What's the action, Universe? What can I do other than fierce shaking of hands and feet to never ever feel "brain dead" again?

"I don't need to be perfect", was my mantra since quite a while but reframing our brains is not easy. The task is to continue and exercise; like writing and publishing blogs now a couple times per week. Fast and with fun. That's my warrioress Kung Fu.

What else? I opened my Ageless Rebel FB page. Short before the migraine smacked me I had asked, "What would you like to see here more often? Or more of?"  My friend Nancy Mac  responded, "I think it would be nifty to get the red carpet treatment of our own gifts and talents....wouldn’t it be nice to build a stage for the women we already are, celebrities in our own lives."

Wow, I loved this. The pink carpet. Celebrating achievements, something we often forget in our thriving to be better.

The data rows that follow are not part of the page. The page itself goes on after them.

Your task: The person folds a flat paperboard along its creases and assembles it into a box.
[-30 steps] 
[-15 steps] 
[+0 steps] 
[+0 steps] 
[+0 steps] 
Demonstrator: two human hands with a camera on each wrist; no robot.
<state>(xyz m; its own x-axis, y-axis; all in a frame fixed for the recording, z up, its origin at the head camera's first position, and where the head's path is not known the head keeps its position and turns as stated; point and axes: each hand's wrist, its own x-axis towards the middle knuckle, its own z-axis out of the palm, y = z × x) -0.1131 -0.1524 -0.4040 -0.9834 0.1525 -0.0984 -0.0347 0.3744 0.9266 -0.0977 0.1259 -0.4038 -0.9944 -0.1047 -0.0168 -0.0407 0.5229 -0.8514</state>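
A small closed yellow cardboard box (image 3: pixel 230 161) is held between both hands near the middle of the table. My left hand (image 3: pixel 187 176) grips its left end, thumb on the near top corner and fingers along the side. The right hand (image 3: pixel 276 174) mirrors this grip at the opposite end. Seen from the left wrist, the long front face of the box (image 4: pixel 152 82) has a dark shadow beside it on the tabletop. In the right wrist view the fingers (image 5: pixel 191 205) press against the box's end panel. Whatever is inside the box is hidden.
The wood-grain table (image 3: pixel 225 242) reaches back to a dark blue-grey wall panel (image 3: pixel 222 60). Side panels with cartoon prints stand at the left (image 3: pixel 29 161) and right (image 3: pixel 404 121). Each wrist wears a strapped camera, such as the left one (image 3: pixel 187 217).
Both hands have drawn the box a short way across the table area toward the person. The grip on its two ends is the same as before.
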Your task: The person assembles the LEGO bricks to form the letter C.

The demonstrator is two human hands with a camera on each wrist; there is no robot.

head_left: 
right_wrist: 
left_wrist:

An ode to us, to who we are in the moment, to the journeys.
My book title is
Thank you for the flowers.
A journey to the magic of YES.

This was perfection!!! Thank you, Nancy.

The Universe had answered. "You already got the flowers, honor them, go, put them in a beautiful vase."

I am grateful for my ambitious inner journalist who wants me to publish award winning stories, but today I thank my inner girl, who plays without judgments, just curious where the journey and her words will guide her.

Action of the moment?

I am posting this without my perfectionist's frets.